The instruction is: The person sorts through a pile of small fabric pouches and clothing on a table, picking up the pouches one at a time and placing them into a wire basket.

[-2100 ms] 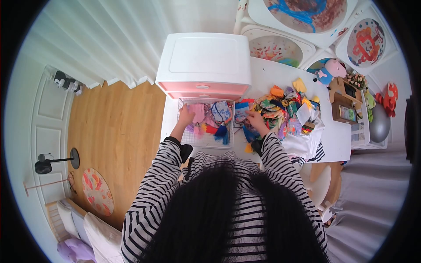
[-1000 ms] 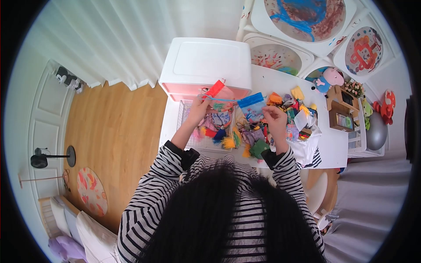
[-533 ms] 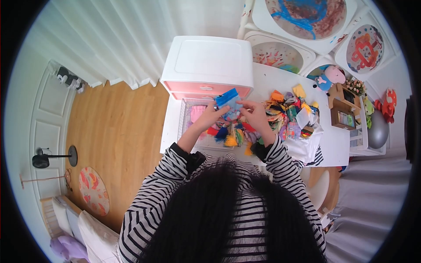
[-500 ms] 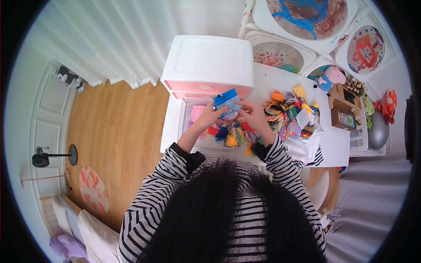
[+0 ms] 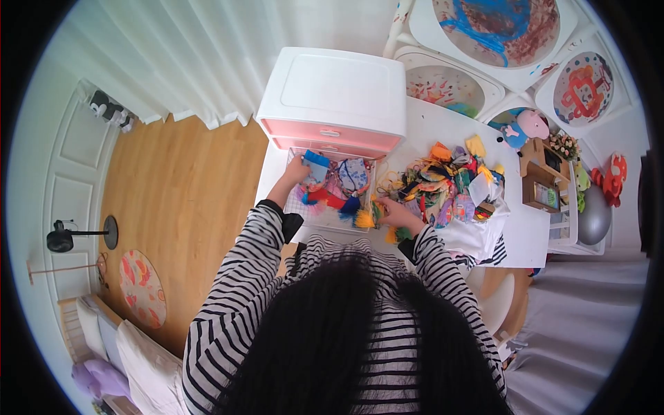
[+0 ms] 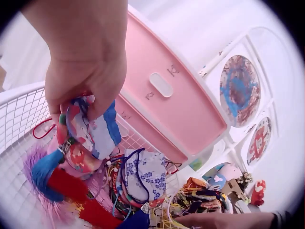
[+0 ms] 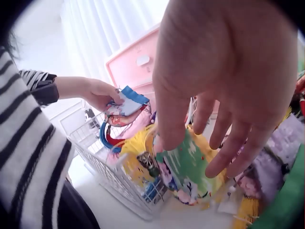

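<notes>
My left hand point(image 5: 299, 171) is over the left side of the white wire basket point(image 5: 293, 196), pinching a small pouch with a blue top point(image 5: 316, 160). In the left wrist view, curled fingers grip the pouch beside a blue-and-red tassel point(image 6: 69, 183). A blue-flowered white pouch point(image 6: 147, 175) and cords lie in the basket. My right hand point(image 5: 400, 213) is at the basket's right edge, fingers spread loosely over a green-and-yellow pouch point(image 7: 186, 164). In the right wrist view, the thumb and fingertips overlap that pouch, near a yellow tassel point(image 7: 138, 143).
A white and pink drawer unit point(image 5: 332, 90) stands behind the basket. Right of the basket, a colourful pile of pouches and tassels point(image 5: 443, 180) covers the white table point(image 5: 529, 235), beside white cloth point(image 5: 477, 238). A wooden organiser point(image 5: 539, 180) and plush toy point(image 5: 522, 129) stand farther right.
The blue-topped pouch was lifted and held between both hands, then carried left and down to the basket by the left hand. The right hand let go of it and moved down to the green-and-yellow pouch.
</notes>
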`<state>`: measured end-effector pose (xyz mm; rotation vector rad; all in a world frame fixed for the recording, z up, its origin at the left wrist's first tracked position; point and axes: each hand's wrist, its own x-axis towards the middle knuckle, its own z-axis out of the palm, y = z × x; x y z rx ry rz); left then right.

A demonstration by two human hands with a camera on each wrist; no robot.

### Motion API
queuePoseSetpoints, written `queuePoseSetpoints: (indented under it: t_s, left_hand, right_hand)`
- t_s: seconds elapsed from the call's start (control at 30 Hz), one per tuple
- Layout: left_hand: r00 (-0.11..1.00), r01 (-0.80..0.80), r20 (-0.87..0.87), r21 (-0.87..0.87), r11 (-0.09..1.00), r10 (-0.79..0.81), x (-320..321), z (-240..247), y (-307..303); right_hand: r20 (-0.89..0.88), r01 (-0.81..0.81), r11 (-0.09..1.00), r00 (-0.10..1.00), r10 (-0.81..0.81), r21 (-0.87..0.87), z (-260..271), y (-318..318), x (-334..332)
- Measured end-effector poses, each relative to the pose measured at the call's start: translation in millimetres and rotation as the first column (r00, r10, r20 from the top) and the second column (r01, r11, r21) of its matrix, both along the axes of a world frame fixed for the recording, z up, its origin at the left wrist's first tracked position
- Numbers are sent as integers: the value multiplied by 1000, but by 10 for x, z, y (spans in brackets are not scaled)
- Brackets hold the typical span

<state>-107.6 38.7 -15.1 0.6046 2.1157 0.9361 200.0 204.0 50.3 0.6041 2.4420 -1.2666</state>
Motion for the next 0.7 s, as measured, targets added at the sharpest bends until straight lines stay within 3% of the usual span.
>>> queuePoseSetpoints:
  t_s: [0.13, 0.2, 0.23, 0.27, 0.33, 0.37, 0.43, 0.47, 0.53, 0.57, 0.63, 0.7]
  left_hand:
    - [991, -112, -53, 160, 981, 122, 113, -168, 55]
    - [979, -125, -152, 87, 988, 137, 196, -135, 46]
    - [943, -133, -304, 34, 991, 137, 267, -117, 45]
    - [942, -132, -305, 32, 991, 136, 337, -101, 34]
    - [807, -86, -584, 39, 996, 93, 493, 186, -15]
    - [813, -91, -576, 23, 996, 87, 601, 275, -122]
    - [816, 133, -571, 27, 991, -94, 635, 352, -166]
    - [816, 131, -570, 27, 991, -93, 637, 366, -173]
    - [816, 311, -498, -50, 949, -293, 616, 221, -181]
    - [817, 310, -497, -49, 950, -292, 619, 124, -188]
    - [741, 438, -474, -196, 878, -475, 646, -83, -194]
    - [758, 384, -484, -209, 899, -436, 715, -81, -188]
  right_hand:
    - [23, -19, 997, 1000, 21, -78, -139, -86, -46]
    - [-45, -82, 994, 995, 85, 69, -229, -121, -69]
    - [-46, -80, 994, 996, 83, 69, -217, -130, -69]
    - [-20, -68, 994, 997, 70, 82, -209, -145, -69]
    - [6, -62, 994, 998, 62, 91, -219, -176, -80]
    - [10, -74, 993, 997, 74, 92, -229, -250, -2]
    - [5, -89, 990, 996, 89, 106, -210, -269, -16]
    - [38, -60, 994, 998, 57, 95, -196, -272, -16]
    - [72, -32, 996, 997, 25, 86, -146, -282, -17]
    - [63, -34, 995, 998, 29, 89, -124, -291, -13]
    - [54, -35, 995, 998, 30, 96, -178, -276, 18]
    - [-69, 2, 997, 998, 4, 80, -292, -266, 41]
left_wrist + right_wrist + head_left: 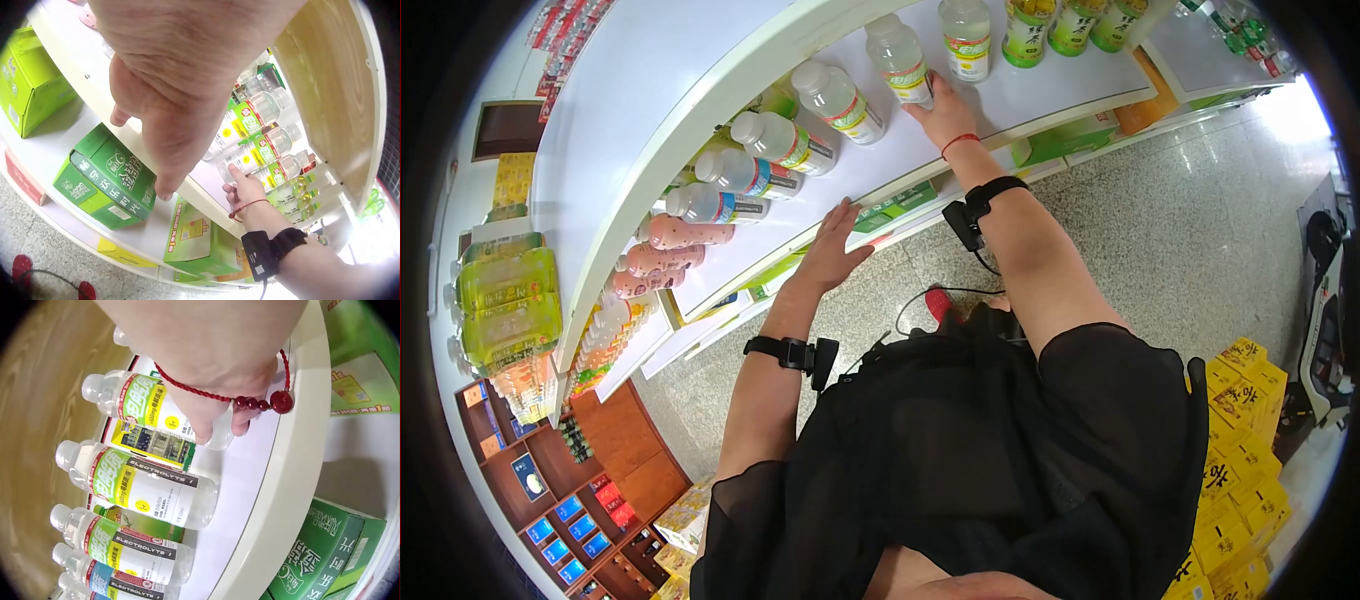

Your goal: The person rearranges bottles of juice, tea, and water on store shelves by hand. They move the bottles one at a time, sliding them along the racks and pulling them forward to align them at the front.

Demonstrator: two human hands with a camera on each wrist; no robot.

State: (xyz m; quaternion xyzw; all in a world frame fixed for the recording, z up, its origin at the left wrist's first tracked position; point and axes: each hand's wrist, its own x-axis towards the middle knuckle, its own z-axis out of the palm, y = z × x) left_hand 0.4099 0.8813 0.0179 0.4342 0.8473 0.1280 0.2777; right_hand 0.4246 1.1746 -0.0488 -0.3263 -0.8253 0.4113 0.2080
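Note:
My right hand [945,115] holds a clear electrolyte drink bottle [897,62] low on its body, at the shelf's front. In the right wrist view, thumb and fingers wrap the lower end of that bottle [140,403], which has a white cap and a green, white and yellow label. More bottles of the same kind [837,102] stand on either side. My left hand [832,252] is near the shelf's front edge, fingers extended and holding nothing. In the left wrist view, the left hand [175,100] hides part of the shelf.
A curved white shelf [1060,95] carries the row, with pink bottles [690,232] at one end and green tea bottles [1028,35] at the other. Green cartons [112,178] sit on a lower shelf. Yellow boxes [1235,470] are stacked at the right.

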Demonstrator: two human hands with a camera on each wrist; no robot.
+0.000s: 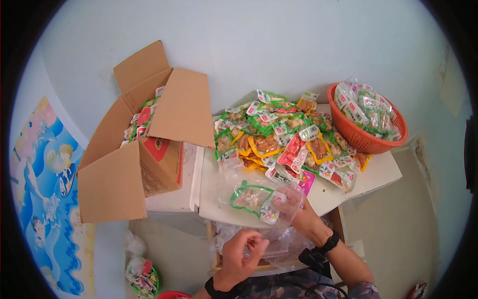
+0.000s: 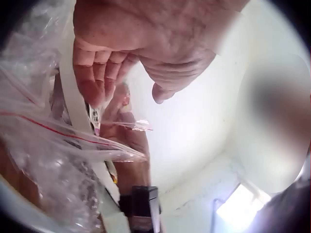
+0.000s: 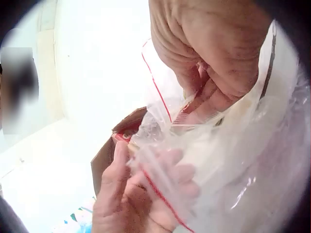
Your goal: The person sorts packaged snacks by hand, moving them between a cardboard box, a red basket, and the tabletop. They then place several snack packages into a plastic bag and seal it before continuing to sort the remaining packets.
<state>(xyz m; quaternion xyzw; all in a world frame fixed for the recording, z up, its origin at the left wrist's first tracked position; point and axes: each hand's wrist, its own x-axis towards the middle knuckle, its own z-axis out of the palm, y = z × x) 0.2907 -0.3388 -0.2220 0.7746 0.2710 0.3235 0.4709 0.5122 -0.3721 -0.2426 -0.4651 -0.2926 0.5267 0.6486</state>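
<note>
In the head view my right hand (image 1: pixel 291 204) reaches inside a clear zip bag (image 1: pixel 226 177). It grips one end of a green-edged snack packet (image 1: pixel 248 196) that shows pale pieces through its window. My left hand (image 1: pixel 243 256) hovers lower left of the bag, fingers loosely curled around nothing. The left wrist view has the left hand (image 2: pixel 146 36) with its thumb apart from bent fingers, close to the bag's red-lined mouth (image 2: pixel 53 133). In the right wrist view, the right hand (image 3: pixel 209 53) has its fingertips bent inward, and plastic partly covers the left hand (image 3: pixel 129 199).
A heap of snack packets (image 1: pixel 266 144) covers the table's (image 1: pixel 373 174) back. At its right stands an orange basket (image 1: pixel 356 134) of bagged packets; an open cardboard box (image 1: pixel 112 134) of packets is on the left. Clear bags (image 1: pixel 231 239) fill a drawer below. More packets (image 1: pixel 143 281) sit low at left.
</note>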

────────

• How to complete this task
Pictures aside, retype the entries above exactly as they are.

• Completed task
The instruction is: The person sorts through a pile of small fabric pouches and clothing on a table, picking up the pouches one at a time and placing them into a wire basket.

[-2100 ms] 
[-1000 ms] 
[-533 ms] 
[-500 ms] 
[+0 ms] 
[+0 ms] 
[+0 ms] 

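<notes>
My left hand point(image 5: 299, 171) is over the left side of the white wire basket point(image 5: 293, 196), pinching a small pouch with a blue top point(image 5: 316, 160). In the left wrist view, curled fingers grip the pouch beside a blue-and-red tassel point(image 6: 69, 183). A blue-flowered white pouch point(image 6: 147, 175) and cords lie in the basket. My right hand point(image 5: 400, 213) is at the basket's right edge, fingers spread loosely over a green-and-yellow pouch point(image 7: 186, 164). In the right wrist view, the thumb and fingertips overlap that pouch, near a yellow tassel point(image 7: 138, 143).
A white and pink drawer unit point(image 5: 332, 90) stands behind the basket. Right of the basket, a colourful pile of pouches and tassels point(image 5: 443, 180) covers the white table point(image 5: 529, 235), beside white cloth point(image 5: 477, 238). A wooden organiser point(image 5: 539, 180) and plush toy point(image 5: 522, 129) stand farther right.
The blue-topped pouch was lifted and held between both hands, then carried left and down to the basket by the left hand. The right hand let go of it and moved down to the green-and-yellow pouch.
</notes>
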`<state>`: measured end-effector pose (xyz mm; rotation vector rad; all in a world frame fixed for the recording, z up, its origin at the left wrist's first tracked position; point and axes: each hand's wrist, its own x-axis towards the middle knuckle, its own z-axis out of the palm, y = z × x; x y z rx ry rz); left then right.

A demonstration by two human hands with a camera on each wrist; no robot.

### Motion API
queuePoseSetpoints, written `queuePoseSetpoints: (indented under it: t_s, left_hand, right_hand)`
- t_s: seconds elapsed from the call's start (control at 30 Hz), one per tuple
- Layout: left_hand: r00 (-0.11..1.00), r01 (-0.80..0.80), r20 (-0.87..0.87), r21 (-0.87..0.87), r11 (-0.09..1.00), r10 (-0.79..0.81), x (-320..321), z (-240..247), y (-307..303); right_hand: r20 (-0.89..0.88), r01 (-0.81..0.81), r11 (-0.09..1.00), r00 (-0.10..1.00), r10 (-0.81..0.81), r21 (-0.87..0.87), z (-260..271), y (-318..318), x (-334..332)
- Measured end-effector poses, each relative to the pose measured at the call's start: translation in millimetres and rotation as the first column (r00, r10, r20 from the top) and the second column (r01, r11, r21) of its matrix, both along the axes of a world frame fixed for the recording, z up, its origin at the left wrist's first tracked position
- Numbers are sent as integers: the value multiplied by 1000, but by 10 for x, z, y (spans in brackets are not scaled)
- Brackets hold the typical span

<state>-107.6 38.7 -15.1 0.6046 2.1157 0.9361 200.0 204.0 50.3 0.6041 2.4420 -1.2666</state>
Motion for the next 0.7 s, as measured, targets added at the sharpest bends until straight lines stay within 3% of the usual span.
>>> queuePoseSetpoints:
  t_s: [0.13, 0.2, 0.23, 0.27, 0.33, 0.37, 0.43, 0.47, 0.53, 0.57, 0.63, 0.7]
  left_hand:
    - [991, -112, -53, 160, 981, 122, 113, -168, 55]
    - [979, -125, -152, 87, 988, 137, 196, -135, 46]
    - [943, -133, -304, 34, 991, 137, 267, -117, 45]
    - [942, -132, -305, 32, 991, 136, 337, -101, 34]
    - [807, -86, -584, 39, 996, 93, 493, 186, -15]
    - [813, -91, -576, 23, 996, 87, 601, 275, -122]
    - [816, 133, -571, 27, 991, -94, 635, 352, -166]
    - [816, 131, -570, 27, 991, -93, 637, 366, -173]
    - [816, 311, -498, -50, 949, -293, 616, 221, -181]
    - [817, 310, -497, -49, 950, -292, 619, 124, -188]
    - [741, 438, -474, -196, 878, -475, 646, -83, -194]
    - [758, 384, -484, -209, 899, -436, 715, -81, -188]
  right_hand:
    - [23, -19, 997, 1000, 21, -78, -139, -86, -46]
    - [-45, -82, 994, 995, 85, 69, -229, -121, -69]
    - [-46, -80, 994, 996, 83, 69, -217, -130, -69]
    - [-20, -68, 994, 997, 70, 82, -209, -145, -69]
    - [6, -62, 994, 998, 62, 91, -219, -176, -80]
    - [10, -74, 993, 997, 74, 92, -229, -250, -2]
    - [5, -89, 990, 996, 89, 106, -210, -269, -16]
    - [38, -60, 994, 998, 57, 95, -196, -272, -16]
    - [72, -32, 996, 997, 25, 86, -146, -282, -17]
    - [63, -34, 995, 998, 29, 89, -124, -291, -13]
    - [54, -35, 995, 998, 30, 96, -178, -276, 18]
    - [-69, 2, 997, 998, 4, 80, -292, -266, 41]
left_wrist + right_wrist + head_left: 

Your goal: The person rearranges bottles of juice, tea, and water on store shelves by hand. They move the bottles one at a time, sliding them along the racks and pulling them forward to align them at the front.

Demonstrator: two human hands with a camera on each wrist; no robot.

State: (xyz m; quaternion xyzw; all in a world frame fixed for the recording, z up, its origin at the left wrist's first tracked position; point and axes: each hand's wrist, its own x-axis towards the middle knuckle, its own z-axis out of the palm, y = z × x) left_hand 0.4099 0.8813 0.0179 0.4342 0.8473 0.1280 0.2777; right_hand 0.4246 1.1746 -0.0488 -0.3263 -0.8253 0.4113 0.2080
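Note:
My right hand [945,115] holds a clear electrolyte drink bottle [897,62] low on its body, at the shelf's front. In the right wrist view, thumb and fingers wrap the lower end of that bottle [140,403], which has a white cap and a green, white and yellow label. More bottles of the same kind [837,102] stand on either side. My left hand [832,252] is near the shelf's front edge, fingers extended and holding nothing. In the left wrist view, the left hand [175,100] hides part of the shelf.
A curved white shelf [1060,95] carries the row, with pink bottles [690,232] at one end and green tea bottles [1028,35] at the other. Green cartons [112,178] sit on a lower shelf. Yellow boxes [1235,470] are stacked at the right.
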
Demonstrator: two human hands with a camera on each wrist; no robot.
+0.000s: 
+0.000s: 
+0.000s: 
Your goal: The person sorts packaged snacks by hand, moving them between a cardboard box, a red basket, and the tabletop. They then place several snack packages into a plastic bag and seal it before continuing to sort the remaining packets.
<state>(xyz m; quaternion xyzw; all in a world frame fixed for the recording, z up, its origin at the left wrist's first tracked position; point and axes: each hand's wrist, its own x-axis towards the middle knuckle, its own z-axis out of the palm, y = z × x) 0.2907 -0.3388 -0.2220 0.7746 0.2710 0.3235 0.4709 0.5122 -0.3721 -0.2426 -0.4651 -0.2926 0.5267 0.6486</state>
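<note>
In the head view my right hand (image 1: pixel 291 204) reaches inside a clear zip bag (image 1: pixel 226 177). It grips one end of a green-edged snack packet (image 1: pixel 248 196) that shows pale pieces through its window. My left hand (image 1: pixel 243 256) hovers lower left of the bag, fingers loosely curled around nothing. The left wrist view has the left hand (image 2: pixel 146 36) with its thumb apart from bent fingers, close to the bag's red-lined mouth (image 2: pixel 53 133). In the right wrist view, the right hand (image 3: pixel 209 53) has its fingertips bent inward, and plastic partly covers the left hand (image 3: pixel 129 199).
A heap of snack packets (image 1: pixel 266 144) covers the table's (image 1: pixel 373 174) back. At its right stands an orange basket (image 1: pixel 356 134) of bagged packets; an open cardboard box (image 1: pixel 112 134) of packets is on the left. Clear bags (image 1: pixel 231 239) fill a drawer below. More packets (image 1: pixel 143 281) sit low at left.
</note>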

Nothing else is required to complete the exercise.